Ding, X., L. Zhou, X. Jiang, H. Liu, J. Yao, R. Zhang, D. Liang, F. Wang, M. Ma, B. Tang, E. Wu, J. Teng and X. Wang (2020). “Propagation of Pathological α-Synuclein from the Urogenital Tract to the Brain Initiates MSA-like Syndrome.” iScience May 15;23(6):101166. [Epub ahead of print].

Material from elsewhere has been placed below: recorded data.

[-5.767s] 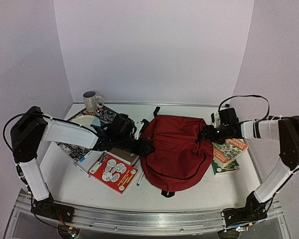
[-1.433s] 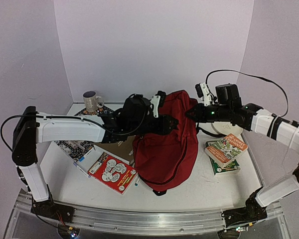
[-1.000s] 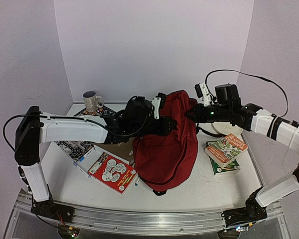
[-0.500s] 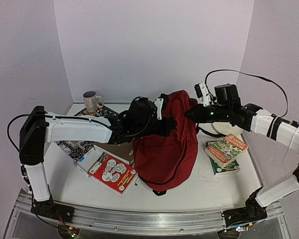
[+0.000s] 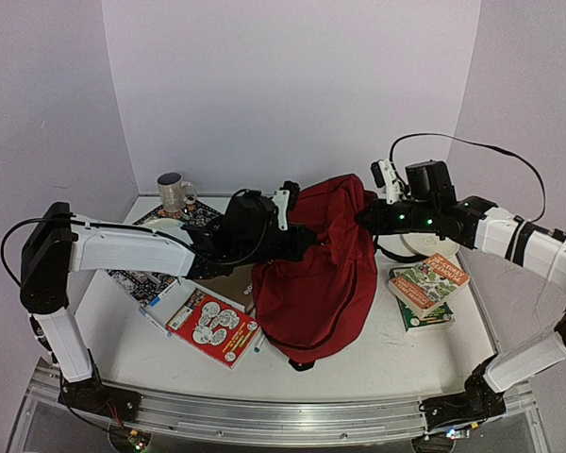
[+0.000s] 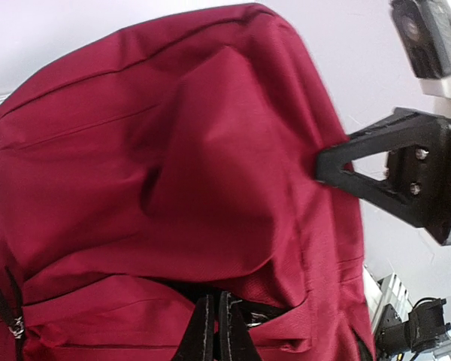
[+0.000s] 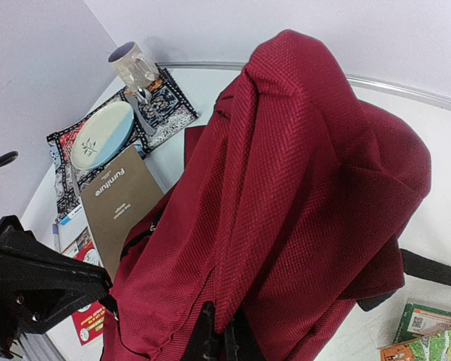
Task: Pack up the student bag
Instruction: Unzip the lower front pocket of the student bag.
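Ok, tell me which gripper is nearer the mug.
Left. The left gripper is shut on the student bag, right of the mug; the right gripper grips the bag's other side, farther away.

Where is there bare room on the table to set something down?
The front strip of the table, between the backpack and the near rail, is bare. Books and a placemat crowd the left; more books crowd the right.

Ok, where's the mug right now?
Top view, far left corner: the mug stands at the far edge of the patterned mat, beyond the plate, left of the student bag.
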Tool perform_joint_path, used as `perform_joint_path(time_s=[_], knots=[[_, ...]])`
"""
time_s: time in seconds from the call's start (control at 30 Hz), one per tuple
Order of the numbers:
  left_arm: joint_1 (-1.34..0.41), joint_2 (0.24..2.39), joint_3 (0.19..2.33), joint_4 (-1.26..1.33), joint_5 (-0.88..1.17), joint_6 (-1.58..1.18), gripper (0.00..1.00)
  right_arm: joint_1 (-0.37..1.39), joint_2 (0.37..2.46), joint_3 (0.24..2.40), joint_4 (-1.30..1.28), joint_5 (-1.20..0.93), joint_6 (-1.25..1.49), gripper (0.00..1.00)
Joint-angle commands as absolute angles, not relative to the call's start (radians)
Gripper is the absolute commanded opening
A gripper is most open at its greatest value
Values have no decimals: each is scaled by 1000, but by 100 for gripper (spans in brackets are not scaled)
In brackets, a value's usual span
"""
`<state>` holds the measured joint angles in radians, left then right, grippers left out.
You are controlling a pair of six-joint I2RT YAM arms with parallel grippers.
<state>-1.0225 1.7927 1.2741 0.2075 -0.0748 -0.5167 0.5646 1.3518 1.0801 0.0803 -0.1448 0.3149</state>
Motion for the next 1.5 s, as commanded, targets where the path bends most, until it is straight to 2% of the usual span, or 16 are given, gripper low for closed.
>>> perform_joint_path(time_s=[0.0, 0.2, 0.37, 0.53, 0.8, 0.93, 1.03, 1.2, 1.3, 1.47], knots=[[-1005, 1770, 1268, 246, 12, -546, 1, 559, 1345, 1132, 114, -189, 306, 0], [-1003, 1798, 1287, 274, 52, -552, 0, 558, 1351, 1132, 117, -209, 307, 0], [-979, 1792, 1240, 273, -27, -545, 0, 550, 1319, 1103, 117, -125, 289, 0], [-899, 1796, 1148, 273, -67, -569, 0, 459, 1303, 1067, 117, -154, 303, 0], [-856, 1840, 1098, 268, -107, -526, 0, 377, 1381, 1077, 115, -173, 320, 0], [-847, 1849, 1112, 264, -59, -536, 0, 376, 1415, 1093, 95, -181, 328, 0], [-849, 1868, 1146, 264, 42, -568, 0, 382, 1426, 1090, 82, -235, 336, 10], [-863, 1913, 1222, 265, 135, -609, 0, 460, 1413, 1081, 60, -196, 347, 43], [-871, 1928, 1253, 267, 155, -623, 0, 512, 1409, 1077, 46, -177, 353, 59], [-873, 1939, 1279, 267, 160, -629, 0, 576, 1432, 1071, 12, -133, 353, 72]])
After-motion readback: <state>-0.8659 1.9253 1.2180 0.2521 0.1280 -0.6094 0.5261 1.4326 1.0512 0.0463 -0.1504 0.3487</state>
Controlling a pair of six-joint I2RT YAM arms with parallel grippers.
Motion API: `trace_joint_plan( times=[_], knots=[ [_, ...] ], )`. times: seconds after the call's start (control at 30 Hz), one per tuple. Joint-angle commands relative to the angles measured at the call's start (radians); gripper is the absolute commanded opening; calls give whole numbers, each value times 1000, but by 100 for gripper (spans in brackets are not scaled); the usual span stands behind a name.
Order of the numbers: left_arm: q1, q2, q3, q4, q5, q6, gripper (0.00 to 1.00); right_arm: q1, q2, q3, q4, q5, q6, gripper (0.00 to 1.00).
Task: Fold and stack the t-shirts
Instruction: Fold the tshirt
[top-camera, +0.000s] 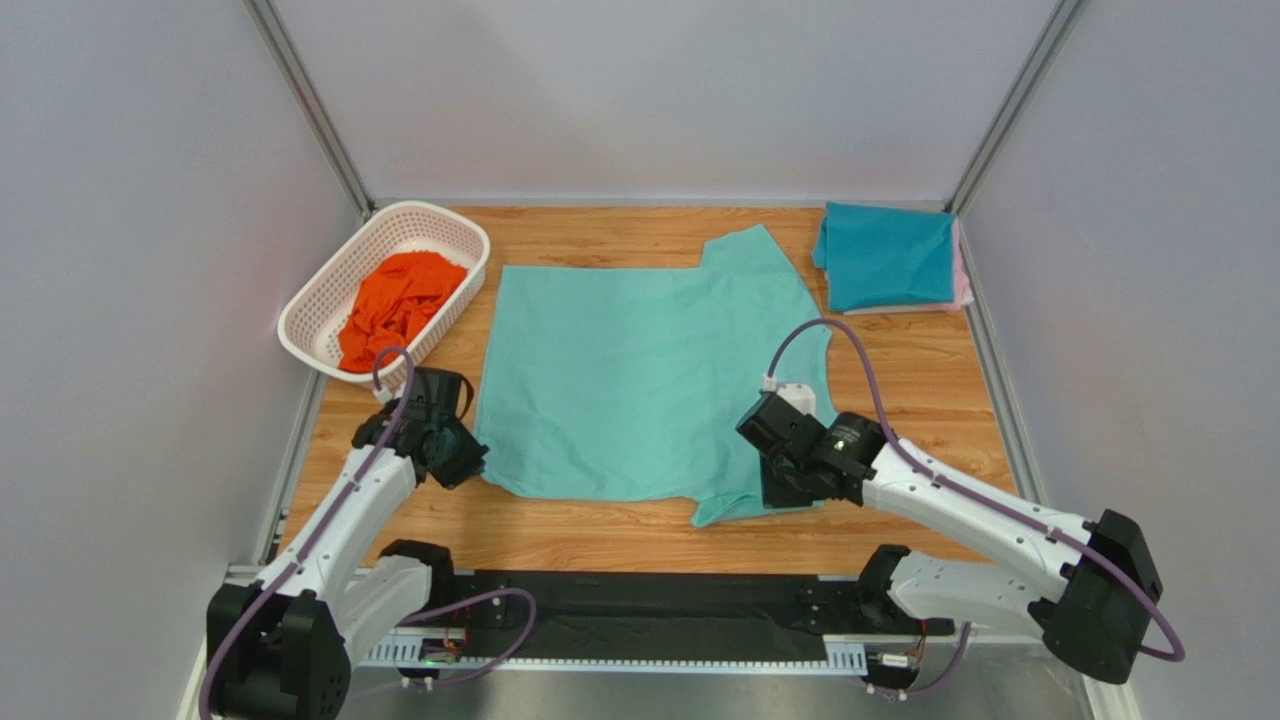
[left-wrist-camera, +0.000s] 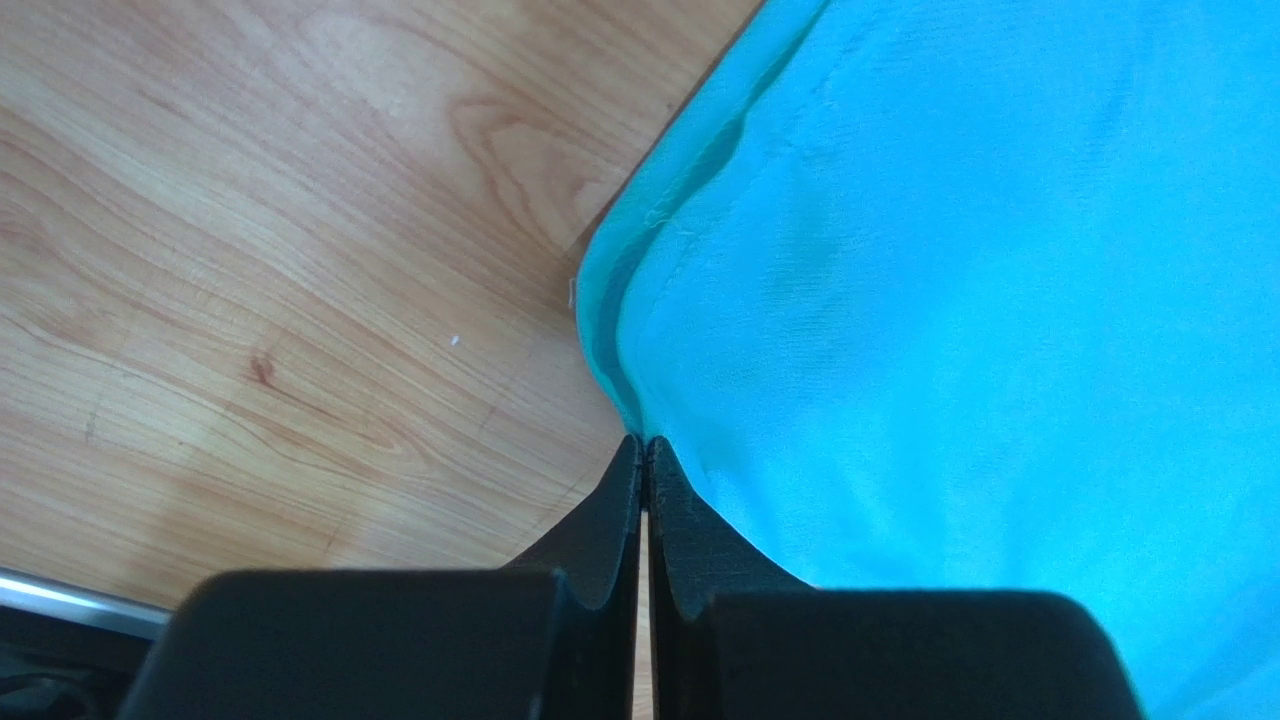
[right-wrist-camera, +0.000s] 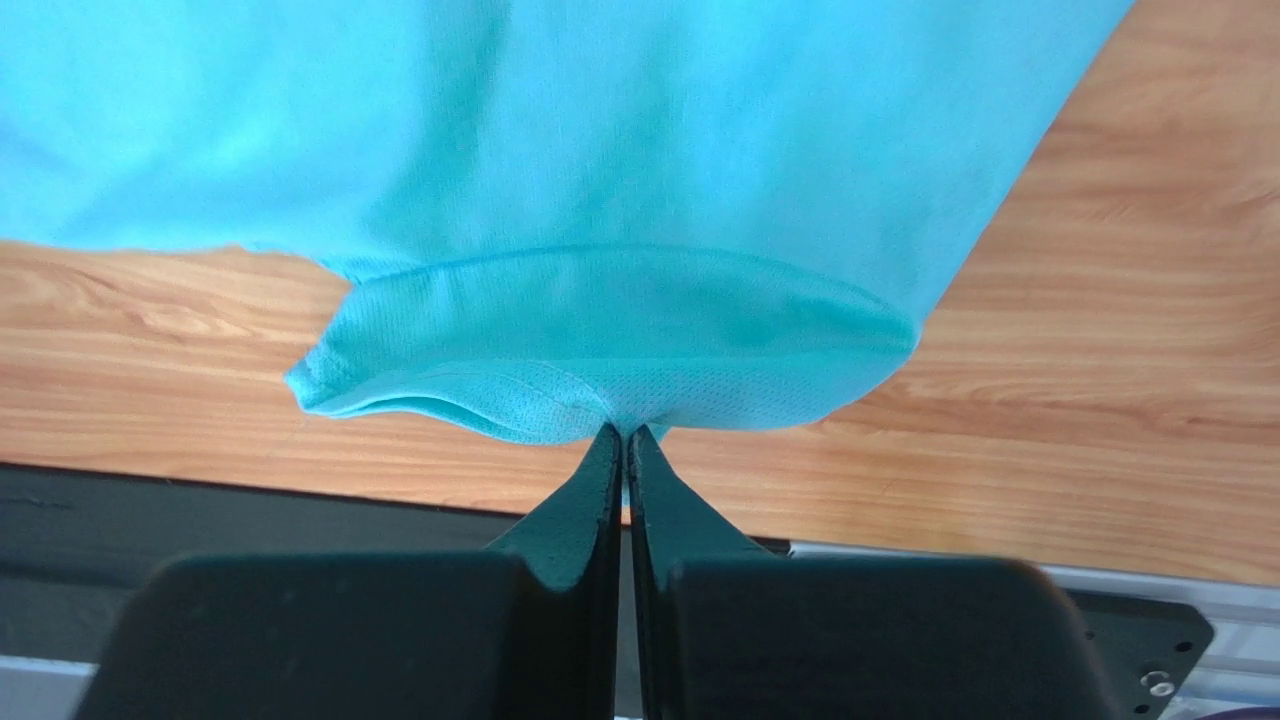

Full text of this article.

The neuropathological feature of multiple system atrophy (MSA), a fatal adult-onset disorder without effective therapy, is the accumulation of pathological α-synuclein (α-Syn) in the central nervous system (CNS). Here we show that pathological α-Syn exists in nerve terminals in detrusor and external urethral sphincter (EUS) of patients with MSA. Furthermore, α-Syn-preformed fibrils (PFFs) injected in the EUS or detrusor in TgM83(+/-) mice initiated the transmission of pathological α-Syn from the urogenital tract to brain via micturition reflex pathways, and these mice developed widespread phosphorylated α-Syn inclusion pathology together with phenotypes. In addition, urinary dysfunction and denervation-reinnervation of external anal sphincter were detected earlier in the mouse models with α-Syn PFFs inoculation before the behavioral manifestations. These results suggest that pathological α-Syn spreading through the micturition reflex pathways retrogradely from the urogenital tract to CNS may lead to urinary dysfunction in patients with MSA, which is different from the etiology of idiopathic Parkinson disease.